# (xy^2-lny-(x+y)/x=0)'

• Aug 5th 2013, 08:00 AM
Boo
(xy^2-lny-(x+y)/x=0)'
Please, what is a derivative of:
$\displaystyle (xy^2-lny-\frac{x+y}{x}=0)'$ ?
Many thanks!
• Aug 5th 2013, 08:19 AM
Shakarri
Re: (xy^2-lny-(x+y)/x=0)'
What are you differentiating with respect to?

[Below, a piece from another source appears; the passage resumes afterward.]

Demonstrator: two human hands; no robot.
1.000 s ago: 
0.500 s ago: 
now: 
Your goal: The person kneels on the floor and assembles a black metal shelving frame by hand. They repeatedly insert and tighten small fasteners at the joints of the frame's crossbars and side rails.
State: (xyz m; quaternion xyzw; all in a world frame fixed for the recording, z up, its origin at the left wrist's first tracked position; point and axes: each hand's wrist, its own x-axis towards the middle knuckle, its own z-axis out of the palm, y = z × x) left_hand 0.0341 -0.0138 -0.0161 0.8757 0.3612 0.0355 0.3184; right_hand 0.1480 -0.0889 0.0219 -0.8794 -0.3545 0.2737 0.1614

Do you know what a partial derivative is?
• Aug 5th 2013, 11:20 AM
Soroban
Re: (xy^2-lny-(x+y)/x=0)'
Hello, Boo!

Quote:

$\displaystyle xy^2- \ln y-\frac{x+y}{x}\:=\:0$
$\displaystyle \text{Find }y'$

Multiply by $\displaystyle x\!:\;x^2y^2 - x\ln y - x - y \:=\:0$

Differentiate implicitly:

. . $\displaystyle x^2\!\cdot\!2yy' + 2x\!\cdot\!y^2 - x\!\cdot\!\frac{y'}{y} + 1\!\cdot\!\ln y - 1 - y' \:=\:0$

. . $\displaystyle 2x^2yy' + 2xy^2 - \frac{x}{y}y' - \ln y - 1 - y' \:=\:0$

. . $\displaystyle 2x^2yy' - \frac{x}{y}y' - y' \:=\:1 - 2xy^2 + \ln y$

. . $\displaystyle \left(2x^2y - \frac{x}{y} - 1\right)y' \:=\:1-2xy^2+ \ln y$

Multiply by $\displaystyle y\!:\;\left(2x^2y^2 - x - y\right)y' \:=\:y(1-2xy^2+ \ln y)$

Therefore: .$\displaystyle y' \;=\;\frac{y(1-2xy^2+ \ln y)}{2x^2y^2 - x - y}$
• Aug 6th 2013, 06:14 AM
Boo
Re: (xy^2-lny-(x+y)/x=0)'
Please, can u explain me first line, differentiate implicitly?
Many thanks!
• Aug 6th 2013, 08:05 AM
Soroban
Re: (xy^2-lny-(x+y)/x=0)'
Hello, Boo!

Quote:

Please, can u explain me first line, "differentiate implicitly"? . No!

If you do not understand Implicit Differentiation,
. . you have no business attempting this problem.